Trimming the fat: THA Big Bad Cleanup of my WordPress

THA Big Bad Cleanup of my WordPress: from importing tweets & statuses to posting in Markdown.

About two (or more) months ago I decided to pull myself together from the shards1:

  • import all my important Tweets ( thank God altogether there’s less than 800 )
  • import important Facebook updates & posted photos
  • dig up all the saved version of all my previous sites and get most of the posts from there
  • remove unnecessary plugins
  • clean up leftover shortcodes, old markup, etc. from old posts

Importing

Twitter

Someone thought about exporting tweets in a usable manner: you’ll receive a csv version of all your tweets when you go to Settings2 and click Request your archive. All you need is WP Ultimate CSV Importer3 and you can even import the retweet and reply metadata from the csv file; although you might need a bit of a magic to replace the links with the expanded ones instead of the shortlinks.

Facebook

On the other hand, Facebook is terrible. The export you receive is an HTML file, the entries aren’t in a block but separated with <div class="meta" elements. If you’ve ever used unusual clients to post to Facebook with ( like Friendcaster ), some entry will look like this:

Sunday, 18 September 2011 at 15:09 UTC+01
Péter Molnár shared a link.
(the comment I added to the link)

and no actual link at all. This is a manual process to import and it hurts.

freedom.io

I gave freedom.io4, a tool to import from silos to blogs a go, but it simply did not work for me: error message, no import. :(

All my previous blogs

I made PHP4 code run with 5.4 PHP-FPM. I digged archive.org5 for long lost data. I encountered how bad HTML was when there was no IE6 yet.

Do this as soon as possible; it’s getting more and more troublesome with every day.

Still: the earliest I could do was 2002. It seems the Hungarian internet before that was gone; vanished with most of the free hosting providers. I was also rookie enough not to make incremental backups or version controlling that time and kept overwriting the page with updates, so the initial 3 years seem to be lost forever. ( I’ll try to dig up some 15 year old CDs but I don’t believe in this kind of miracle. )

Lessons learnt: keep incremental backups and keep lots of backups of these backups.

Analytics

I decided to drop the Jetpack provided WordPress Analytics and go with Piwik6: a self-hosted analytics tool and will probably hammer my MySQL backend, but I give it a go. with Slim Stat Analytics7. The WordPress Analytics is not providing enough information ( like time spent on the page ), and I’m trying to opt out from Google services, so this is the way I have to go for now.

Markdown & cleanup

Markdown never really won me until very recently, when I finally realized how much easier is to read & edit it and how much more futureproof it is compared to HTML. I probably needed to see my HTML4, XHTML, HTML5 content mixed together for a bit of a shock; and try Ghost8, where the editor is a win over anything. The system itself is way too restricted for me though.

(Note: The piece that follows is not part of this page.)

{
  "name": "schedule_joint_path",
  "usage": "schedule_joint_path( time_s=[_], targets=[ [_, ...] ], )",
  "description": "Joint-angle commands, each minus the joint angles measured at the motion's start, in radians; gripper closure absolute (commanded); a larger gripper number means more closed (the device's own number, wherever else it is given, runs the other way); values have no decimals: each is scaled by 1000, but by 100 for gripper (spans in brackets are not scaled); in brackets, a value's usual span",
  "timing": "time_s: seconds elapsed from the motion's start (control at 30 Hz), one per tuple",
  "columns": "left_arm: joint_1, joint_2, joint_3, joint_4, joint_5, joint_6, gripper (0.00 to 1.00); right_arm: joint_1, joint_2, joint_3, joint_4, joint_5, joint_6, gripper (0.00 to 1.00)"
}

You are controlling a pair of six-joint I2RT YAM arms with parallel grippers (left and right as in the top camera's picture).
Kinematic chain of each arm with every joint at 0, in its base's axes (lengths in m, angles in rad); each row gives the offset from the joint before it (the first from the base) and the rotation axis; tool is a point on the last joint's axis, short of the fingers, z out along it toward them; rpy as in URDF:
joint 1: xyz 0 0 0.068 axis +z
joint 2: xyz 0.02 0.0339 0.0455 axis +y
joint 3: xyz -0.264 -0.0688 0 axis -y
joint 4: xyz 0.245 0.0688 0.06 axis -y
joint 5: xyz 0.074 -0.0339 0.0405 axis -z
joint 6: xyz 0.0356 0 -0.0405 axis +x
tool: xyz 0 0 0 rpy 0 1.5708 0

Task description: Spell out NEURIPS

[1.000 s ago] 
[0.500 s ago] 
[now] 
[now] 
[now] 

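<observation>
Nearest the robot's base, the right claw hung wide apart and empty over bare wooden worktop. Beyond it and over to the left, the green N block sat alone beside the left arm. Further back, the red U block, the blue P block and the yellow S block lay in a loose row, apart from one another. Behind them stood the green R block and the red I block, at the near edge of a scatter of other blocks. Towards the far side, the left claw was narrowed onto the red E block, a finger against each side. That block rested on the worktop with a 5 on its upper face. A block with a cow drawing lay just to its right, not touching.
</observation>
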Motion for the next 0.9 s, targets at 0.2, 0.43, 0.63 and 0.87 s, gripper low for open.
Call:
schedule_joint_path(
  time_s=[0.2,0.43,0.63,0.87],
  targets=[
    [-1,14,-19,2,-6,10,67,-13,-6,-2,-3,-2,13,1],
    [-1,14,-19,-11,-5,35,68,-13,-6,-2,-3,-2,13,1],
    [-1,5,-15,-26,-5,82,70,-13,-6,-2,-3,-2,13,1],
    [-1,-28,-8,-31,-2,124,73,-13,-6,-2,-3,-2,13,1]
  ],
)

Fortunately I’ve never used really tricky markup in my posts, but using regular HTML to Markdown9 did not work well on the content conversion.

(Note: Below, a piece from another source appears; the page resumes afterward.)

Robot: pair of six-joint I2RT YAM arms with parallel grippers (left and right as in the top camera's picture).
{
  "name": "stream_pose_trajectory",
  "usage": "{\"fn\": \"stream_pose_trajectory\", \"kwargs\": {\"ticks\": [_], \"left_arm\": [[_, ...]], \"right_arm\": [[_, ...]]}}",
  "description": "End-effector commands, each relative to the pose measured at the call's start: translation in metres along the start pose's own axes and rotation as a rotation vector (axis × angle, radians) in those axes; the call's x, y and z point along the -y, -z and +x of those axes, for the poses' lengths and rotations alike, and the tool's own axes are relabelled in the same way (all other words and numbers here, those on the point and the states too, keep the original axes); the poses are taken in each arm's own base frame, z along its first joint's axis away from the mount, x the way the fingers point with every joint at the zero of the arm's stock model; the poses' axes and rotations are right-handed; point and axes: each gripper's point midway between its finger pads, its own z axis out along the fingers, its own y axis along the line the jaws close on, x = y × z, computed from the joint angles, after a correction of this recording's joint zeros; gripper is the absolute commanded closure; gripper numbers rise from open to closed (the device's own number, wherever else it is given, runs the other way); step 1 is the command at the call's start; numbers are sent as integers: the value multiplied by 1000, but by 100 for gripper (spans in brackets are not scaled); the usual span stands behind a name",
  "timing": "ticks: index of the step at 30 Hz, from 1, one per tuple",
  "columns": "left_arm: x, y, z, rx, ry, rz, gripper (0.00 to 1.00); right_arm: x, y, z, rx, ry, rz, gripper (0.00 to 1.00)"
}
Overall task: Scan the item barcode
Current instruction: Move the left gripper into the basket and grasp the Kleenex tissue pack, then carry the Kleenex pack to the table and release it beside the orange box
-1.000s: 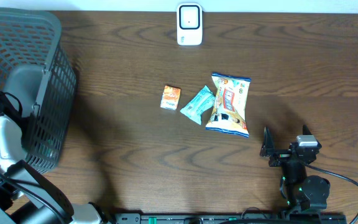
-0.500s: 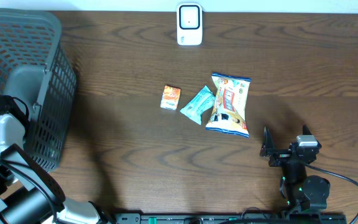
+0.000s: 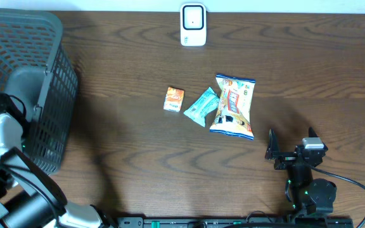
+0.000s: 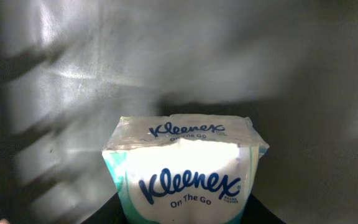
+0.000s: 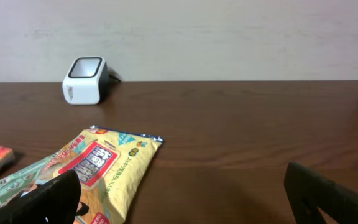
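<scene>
Dark wood table (image 3: 138, 158) fills the overhead view, with a grey mesh basket (image 3: 56, 82) at its left edge and a white scanner (image 3: 193, 25) at the far middle. Between them lie 3 loose goods: a small orange box (image 3: 174, 99), a teal packet (image 3: 201, 106) and a snack bag (image 3: 233, 106), the last 2 touching.

We judge the step in hand to be the pick-up. The left gripper (image 4: 183, 210) is down inside the basket, and its wrist camera shows a Kleenex pack (image 4: 185, 168) standing upright right in front of the lens, between the 2 dark jaws at the bottom edge. Whether the jaws press on the pack or only flank it, we cannot tell. The right gripper (image 5: 179, 177) rests near the table's front edge, jaws wide apart and holding nothing.

The next move, as we see it, calls for a firm hold on the soft pack, a lift over the basket wall, and a carry to the scanner. No barcode shows on the pack, so it may need turning.
</scene>
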Motion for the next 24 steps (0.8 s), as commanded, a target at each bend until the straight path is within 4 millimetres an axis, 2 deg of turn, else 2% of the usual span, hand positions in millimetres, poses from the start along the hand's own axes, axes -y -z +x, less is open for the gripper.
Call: {"fn": "stream_pose_trajectory", "kwargs": {"ticks": [1, 4, 7, 10, 13, 16, 19, 22, 24], "left_arm": [[21, 59, -24, 120, -6, 150, 64], [30, 110, -35, 209, 8, 280, 64], [31, 172, -42, 319, 25, 437, 64], [25, 231, -43, 431, 44, 599, 64], [10, 286, -34, 516, 61, 763, 64], [5, 324, -8, 506, 5, 929, 63], [14, 355, 32, 432, -124, 1101, 63], [32, 372, 75, 365, -341, 1216, 64], [46, 373, 107, 333, -519, 1245, 63]], "right_arm": [[-2, 0, 1, 0, 4, -7, 1], [-2, 0, 1, -1, 4, -7, 1], [-2, 0, 1, 0, 4, -7, 1], [-2, 0, 1, 0, 4, -7, 1], [-2, 0, 1, -1, 4, -7, 1], [-2, 0, 1, -1, 4, -7, 1], [-2, 0, 1, -1, 4, -7, 1], [-2, 0, 1, 0, 4, -7, 1], [-2, 0, 1, 0, 4, -7, 1]]}}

On the frontend, the original PHP Markdown failed: no definition lists, no proper Github Flavour, and they were not handling the images the way I wanted. So I went with Markdown Extra10 dialect and Parsedown11 on the frontend display.

Update: forget my solution, just use Pandoc12.

I’m only leaving the PHP here for historical reasons.

I had roughly 3 HTML tables in 650 posts, that I converted by hand; for all the others, I wrote my mini-converter.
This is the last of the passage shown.